** Task statement **
Copy the listing exactly as given. Omit every picture.
Dataset section Start Marker
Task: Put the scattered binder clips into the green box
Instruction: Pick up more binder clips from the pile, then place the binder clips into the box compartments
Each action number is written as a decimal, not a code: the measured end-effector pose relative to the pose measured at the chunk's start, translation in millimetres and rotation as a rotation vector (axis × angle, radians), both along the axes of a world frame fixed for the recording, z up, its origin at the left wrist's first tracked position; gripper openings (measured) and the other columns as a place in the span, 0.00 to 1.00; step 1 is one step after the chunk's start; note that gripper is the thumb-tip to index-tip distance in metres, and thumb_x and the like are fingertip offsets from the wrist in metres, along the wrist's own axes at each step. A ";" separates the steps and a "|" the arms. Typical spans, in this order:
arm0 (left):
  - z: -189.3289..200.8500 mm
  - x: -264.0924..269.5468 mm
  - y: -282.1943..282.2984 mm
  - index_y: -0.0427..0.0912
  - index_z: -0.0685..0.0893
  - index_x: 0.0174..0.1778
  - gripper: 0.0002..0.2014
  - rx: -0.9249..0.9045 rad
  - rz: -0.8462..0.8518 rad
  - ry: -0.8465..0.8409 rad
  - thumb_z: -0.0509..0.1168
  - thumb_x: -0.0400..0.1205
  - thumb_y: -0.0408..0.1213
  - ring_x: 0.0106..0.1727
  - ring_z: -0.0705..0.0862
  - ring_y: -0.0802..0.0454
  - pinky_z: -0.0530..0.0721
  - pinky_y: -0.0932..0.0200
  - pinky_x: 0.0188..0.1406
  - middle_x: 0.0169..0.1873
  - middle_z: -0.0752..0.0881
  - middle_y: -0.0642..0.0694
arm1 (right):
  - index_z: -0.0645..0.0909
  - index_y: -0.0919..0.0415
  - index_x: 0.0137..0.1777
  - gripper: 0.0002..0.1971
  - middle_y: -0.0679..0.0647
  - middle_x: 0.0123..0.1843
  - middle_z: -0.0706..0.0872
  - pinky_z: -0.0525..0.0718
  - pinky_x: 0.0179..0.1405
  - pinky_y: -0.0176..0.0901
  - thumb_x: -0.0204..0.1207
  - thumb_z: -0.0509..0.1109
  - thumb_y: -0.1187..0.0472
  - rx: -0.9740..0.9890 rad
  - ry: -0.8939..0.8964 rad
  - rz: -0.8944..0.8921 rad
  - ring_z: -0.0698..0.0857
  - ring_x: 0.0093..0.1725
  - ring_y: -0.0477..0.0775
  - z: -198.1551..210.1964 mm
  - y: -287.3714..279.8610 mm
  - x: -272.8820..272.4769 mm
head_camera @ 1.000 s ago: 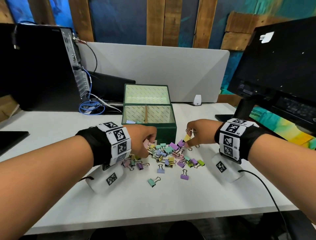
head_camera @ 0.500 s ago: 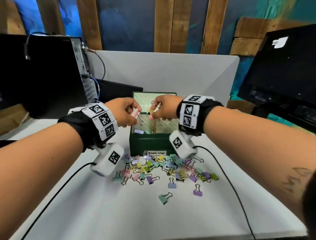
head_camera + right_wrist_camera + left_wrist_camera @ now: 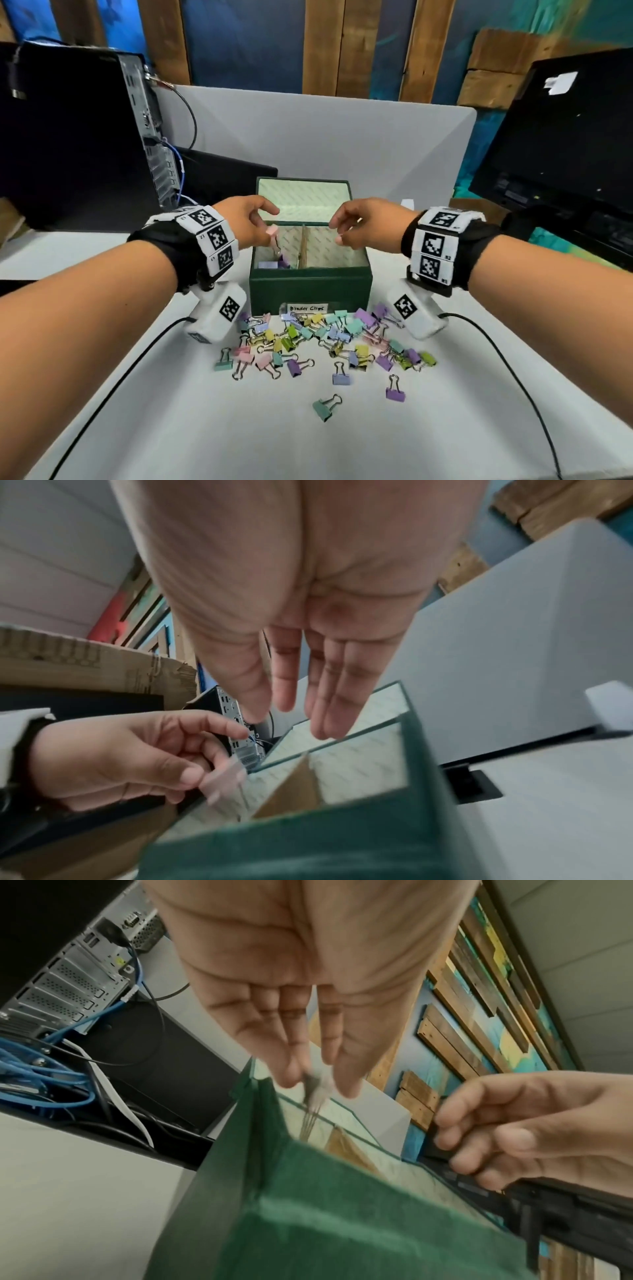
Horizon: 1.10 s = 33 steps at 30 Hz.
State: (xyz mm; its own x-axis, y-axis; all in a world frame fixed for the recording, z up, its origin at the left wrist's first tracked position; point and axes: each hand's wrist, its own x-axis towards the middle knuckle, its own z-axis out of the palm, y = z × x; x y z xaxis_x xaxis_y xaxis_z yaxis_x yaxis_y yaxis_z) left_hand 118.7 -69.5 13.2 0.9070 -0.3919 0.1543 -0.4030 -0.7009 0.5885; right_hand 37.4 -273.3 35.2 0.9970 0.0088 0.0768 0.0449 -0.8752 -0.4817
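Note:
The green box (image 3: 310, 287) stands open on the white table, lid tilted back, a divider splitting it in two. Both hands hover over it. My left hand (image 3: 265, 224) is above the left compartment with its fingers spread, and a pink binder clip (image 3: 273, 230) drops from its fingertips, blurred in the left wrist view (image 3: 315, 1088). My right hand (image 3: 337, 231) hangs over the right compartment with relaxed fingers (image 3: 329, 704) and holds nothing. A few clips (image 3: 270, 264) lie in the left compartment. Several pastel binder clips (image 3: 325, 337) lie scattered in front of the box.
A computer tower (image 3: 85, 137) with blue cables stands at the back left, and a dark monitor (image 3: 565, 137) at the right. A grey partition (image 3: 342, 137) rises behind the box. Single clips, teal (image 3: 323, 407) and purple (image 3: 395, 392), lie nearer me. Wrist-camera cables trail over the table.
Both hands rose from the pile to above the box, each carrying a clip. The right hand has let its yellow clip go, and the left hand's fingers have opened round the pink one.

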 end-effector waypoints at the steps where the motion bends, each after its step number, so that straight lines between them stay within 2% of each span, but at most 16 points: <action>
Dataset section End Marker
** Written answer **
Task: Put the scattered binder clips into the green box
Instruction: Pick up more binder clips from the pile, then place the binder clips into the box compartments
Each action number is written as a decimal, not a code: the measured end-effector pose relative to the pose measured at the chunk's start, translation in millimetres and rotation as a rotation vector (axis × angle, radians), both along the axes of a world frame fixed for the recording, z up, its origin at the left wrist's first tracked position; gripper openings (measured) and the other columns as a place in the span, 0.00 to 1.00; step 1 is one step after the chunk's start; note that gripper is the thumb-tip to index-tip distance in metres, and thumb_x and the like are fingertip offsets from the wrist in metres, along the wrist's own axes at each step. A ";" separates the steps and a "|" the arms. Typical spans, in this order:
arm0 (left):
  - z: -189.3289..200.8500 mm
  - x: -264.0924..269.5468 mm
  - y: -282.1943..282.2984 mm
  - index_y: -0.0427..0.0912
  - index_z: -0.0685..0.0893
  - index_x: 0.0174..0.1778
  - gripper: 0.0002..0.2014
  - rx: -0.9249..0.9045 rad
  - rz: -0.8462..0.8518 rad
  - ry: -0.8465..0.8409 rad
  - thumb_z: -0.0509..0.1168
  - thumb_x: -0.0400..0.1205
  - thumb_y: -0.0408..0.1213
  - ring_x: 0.0106..0.1727
  - ring_z: -0.0705..0.0862
  - ring_y: -0.0802..0.0454
  - pinky_z: -0.0530..0.0721
  - pinky_y: -0.0932..0.0200
  - pinky_x: 0.0188..0.1406
  - middle_x: 0.0169..0.1873
  - middle_z: -0.0752..0.0881
  - middle_y: -0.0642..0.0694
arm1 (right):
  - index_z: -0.0645..0.0909
  - index_y: -0.0919..0.0415
  - index_x: 0.0137..0.1777
  - gripper: 0.0002..0.1971
  - middle_y: -0.0679..0.0647
  - middle_x: 0.0123..0.1843
  - middle_z: -0.0706..0.0872
  - pinky_z: -0.0525..0.0718
  - pinky_x: 0.0179..0.1405
  - pinky_y: -0.0176..0.0901
  - thumb_x: -0.0204..0.1207
  - thumb_z: -0.0509..0.1109
  - thumb_y: -0.1187..0.0472
  - rx: -0.9740..0.9890 rad
  - ry: -0.8939..0.8964 rad
  - rz: -0.8944..0.8921 rad
  - ring_z: -0.0698..0.0857
  - ring_x: 0.0093..0.1725
  - ring_y: -0.0477..0.0775
  - z: -198.1551..210.1964 mm
  - y: -287.3714..279.8610 mm
  - x: -272.8820..272.4769 mm
head_camera @ 1.000 s ago: 
head_camera @ 0.500 s ago: 
head_camera + right_wrist_camera + left_wrist_camera @ now: 
Horizon: 1.10 s = 33 steps at 30 Hz.
State: (xyz mm; its own x-axis, y-axis; all in a world frame fixed for the recording, z up, its origin at the left wrist's first tracked position; point and axes: each hand's wrist, its own x-axis towards the middle knuckle, its own z-axis out of the palm, y = z × x; x y z xaxis_x xaxis_y xaxis_z yaxis_x yaxis_y yaxis_z) left_hand 118.7 -69.5 13.2 0.9070 -0.3919 0.1543 -0.4030 -0.7009 0.5885; right_hand 37.4 -273.3 35.2 0.9970 0.0088 0.0768 0.0449 -0.8752 -0.4817
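Note:
The green box (image 3: 310, 287) stands open on the white table, lid tilted back, a divider splitting it in two. Both hands hover over it. My left hand (image 3: 265, 224) is above the left compartment with its fingers spread, and a pink binder clip (image 3: 273, 230) drops from its fingertips, blurred in the left wrist view (image 3: 315, 1088). My right hand (image 3: 337, 231) hangs over the right compartment with relaxed fingers (image 3: 329, 704) and holds nothing. A few clips (image 3: 270, 264) lie in the left compartment. Several pastel binder clips (image 3: 325, 337) lie scattered in front of the box.
A computer tower (image 3: 85, 137) with blue cables stands at the back left, and a dark monitor (image 3: 565, 137) at the right. A grey partition (image 3: 342, 137) rises behind the box. Single clips, teal (image 3: 323, 407) and purple (image 3: 395, 392), lie nearer me. Wrist-camera cables trail over the table.
Both hands rose from the pile to above the box, each carrying a clip. The right hand has let its yellow clip go, and the left hand's fingers have opened round the pink one.
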
 end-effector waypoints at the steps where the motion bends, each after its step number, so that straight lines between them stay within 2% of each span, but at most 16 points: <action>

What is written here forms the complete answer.